** Opening Dataset records block **

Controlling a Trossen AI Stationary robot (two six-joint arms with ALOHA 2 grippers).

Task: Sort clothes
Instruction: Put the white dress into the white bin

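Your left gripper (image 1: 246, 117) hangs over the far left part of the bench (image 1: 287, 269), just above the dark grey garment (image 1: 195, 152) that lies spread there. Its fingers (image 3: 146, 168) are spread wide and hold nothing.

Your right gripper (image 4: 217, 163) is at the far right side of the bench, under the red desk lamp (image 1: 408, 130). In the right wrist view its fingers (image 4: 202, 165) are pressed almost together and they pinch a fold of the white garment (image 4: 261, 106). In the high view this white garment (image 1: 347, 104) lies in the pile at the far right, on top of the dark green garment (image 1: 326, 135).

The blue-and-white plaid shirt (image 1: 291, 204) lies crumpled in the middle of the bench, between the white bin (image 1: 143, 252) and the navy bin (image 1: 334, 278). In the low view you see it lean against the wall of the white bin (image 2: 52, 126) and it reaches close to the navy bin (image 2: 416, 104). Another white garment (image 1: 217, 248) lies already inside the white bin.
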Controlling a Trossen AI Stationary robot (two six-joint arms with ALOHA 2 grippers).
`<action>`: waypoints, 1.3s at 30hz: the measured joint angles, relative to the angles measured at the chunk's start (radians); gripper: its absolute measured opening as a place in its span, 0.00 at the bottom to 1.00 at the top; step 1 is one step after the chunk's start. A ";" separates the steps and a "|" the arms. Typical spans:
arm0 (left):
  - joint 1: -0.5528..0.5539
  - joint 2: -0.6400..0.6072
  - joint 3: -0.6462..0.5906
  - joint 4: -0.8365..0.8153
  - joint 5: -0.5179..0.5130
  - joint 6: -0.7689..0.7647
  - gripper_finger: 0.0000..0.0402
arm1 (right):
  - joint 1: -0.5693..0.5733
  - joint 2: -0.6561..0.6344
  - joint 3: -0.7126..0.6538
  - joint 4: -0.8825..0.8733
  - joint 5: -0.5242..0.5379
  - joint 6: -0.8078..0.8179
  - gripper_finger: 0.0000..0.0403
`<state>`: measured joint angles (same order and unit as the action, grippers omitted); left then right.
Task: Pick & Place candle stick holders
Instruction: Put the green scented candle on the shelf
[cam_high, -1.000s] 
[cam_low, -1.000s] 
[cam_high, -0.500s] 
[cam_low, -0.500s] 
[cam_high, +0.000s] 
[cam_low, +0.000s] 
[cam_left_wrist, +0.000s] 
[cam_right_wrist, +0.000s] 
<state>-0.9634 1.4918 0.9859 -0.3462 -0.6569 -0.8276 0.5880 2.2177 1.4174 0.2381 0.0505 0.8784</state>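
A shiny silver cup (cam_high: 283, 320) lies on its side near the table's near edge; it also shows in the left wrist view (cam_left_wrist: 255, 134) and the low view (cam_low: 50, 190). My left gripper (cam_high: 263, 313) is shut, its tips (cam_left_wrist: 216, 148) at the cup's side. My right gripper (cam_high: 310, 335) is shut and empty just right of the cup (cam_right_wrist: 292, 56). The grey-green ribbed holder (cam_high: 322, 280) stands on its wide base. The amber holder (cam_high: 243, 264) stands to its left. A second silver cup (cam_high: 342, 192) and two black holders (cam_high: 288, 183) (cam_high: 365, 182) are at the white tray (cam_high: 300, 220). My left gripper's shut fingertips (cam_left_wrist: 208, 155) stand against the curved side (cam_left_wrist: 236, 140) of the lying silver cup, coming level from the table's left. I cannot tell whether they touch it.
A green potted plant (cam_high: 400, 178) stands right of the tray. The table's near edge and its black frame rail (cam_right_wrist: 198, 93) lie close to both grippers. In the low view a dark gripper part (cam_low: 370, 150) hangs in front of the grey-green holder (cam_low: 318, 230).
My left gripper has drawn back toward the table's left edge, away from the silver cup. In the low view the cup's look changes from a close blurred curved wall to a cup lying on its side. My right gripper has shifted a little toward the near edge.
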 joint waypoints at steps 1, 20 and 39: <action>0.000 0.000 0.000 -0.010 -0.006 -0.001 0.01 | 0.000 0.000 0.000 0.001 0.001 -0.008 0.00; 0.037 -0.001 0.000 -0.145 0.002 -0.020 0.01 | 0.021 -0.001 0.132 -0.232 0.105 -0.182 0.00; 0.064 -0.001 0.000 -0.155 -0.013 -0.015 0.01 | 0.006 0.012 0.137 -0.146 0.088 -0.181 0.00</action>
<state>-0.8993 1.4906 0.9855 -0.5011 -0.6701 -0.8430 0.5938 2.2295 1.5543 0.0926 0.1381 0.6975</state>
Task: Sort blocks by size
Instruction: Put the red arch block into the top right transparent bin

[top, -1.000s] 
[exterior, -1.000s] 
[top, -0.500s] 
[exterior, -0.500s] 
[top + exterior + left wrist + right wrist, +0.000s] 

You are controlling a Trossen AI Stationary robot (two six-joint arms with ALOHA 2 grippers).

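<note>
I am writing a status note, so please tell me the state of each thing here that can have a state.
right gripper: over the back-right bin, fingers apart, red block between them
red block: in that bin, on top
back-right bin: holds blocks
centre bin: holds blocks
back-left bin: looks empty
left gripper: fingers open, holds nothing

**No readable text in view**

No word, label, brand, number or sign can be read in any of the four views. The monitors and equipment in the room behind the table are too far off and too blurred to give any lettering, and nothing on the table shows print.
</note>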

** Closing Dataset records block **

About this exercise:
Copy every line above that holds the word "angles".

The completed task:
`<action>`: waypoints, 1.3s at 30hz: the measured joint angles, relative to the angles measured at the chunk's start (radians); gripper: its absolute measured opening as a place in its span, 0.00 at the bottom to 1.00 at the top; step 1 is one step after the chunk's start. A ";" separates the steps and a "|" the arms. Typical spans:
`<state>`: measured joint angles (same order and unit as the action, grippers omitted); left then right.

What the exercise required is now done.